The current literature lacks information related to the assessment of the body composition of patients with PCOS. Available studies reported various methods (ultrasound, bioimpedance analysis, MRI, densitometry), which was reflected in the ambiguity of the results. Some studies indicate an increase in the percentage of total adipose tissue, the amount of adipose tissue in the abdominal region, or an increase in the trunk-to-leg fat ratio in patients with PCOS compared with the control group [24–28]. However, there is a study in which densitometry did not reveal differences in body composition [29].
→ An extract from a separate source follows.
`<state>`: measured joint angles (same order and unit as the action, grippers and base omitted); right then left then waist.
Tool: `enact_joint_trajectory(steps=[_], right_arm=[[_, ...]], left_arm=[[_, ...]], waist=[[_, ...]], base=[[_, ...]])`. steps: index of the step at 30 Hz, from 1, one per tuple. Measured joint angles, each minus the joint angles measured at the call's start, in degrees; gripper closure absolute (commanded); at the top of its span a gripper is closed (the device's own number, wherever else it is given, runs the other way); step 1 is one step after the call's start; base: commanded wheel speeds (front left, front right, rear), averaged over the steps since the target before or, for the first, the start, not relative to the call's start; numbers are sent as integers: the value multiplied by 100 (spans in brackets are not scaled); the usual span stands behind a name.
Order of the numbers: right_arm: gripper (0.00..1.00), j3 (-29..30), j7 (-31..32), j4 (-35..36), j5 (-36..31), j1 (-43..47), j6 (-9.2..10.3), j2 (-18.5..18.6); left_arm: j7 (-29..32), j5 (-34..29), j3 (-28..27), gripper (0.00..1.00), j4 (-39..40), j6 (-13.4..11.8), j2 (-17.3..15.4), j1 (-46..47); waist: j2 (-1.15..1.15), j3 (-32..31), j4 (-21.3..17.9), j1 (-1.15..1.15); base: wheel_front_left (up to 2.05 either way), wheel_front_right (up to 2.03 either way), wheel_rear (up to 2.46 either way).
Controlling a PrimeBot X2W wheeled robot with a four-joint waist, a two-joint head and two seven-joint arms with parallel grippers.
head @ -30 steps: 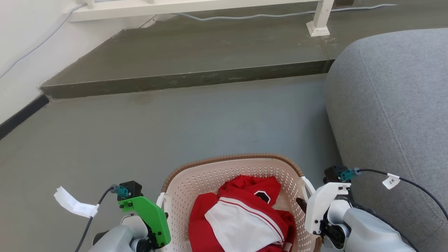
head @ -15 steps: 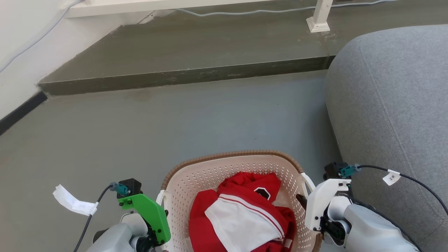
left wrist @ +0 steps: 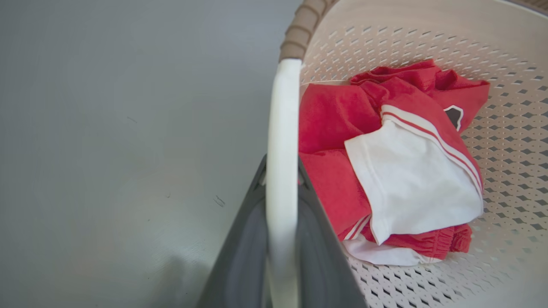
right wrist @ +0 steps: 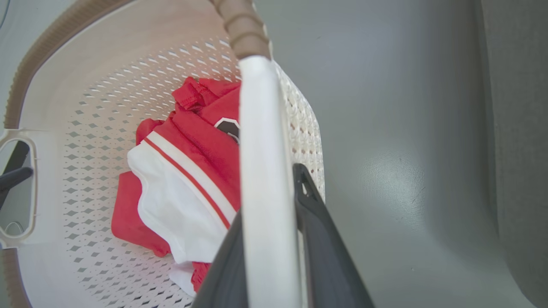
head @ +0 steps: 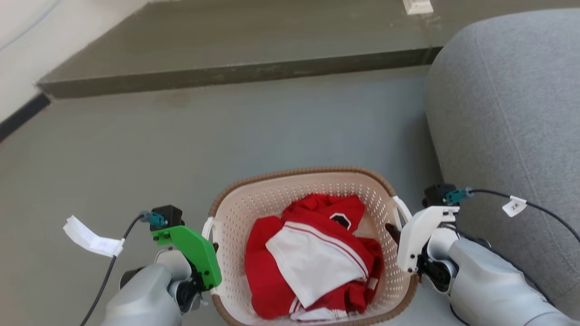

In our study, overweight and obesity determined by BMI were observed only in 48/129 (37.2%) patients. In comparison, an excess of total adipose tissue by densitometry was diagnosed two times more often [95/129 (73.6%)] patients, of which 65/95 (68.4%) had visceral obesity. This indicates that the BMI does not sufficiently reflect the excess adipose tissue, which causes various metabolic disorders.
The study of the metabolic status of the patients showed that patients with a BMI <25 kg/m2 had a high incidence of metabolic disorders. The rates of IR and hyperinsulinemia with normal BMI were 16/81 (19.8%) and 19/81 (23.5%) and did not differ from those in the overweight group [(10/29 (34.5%), p=0.110 and 11/29 (37.9%,), p = 0.134)]. IGT incidence also did not differ significantly between normal and overweight [(8/81 (9.9%) and 6/29 (20.7%), respectively, p=0.134)].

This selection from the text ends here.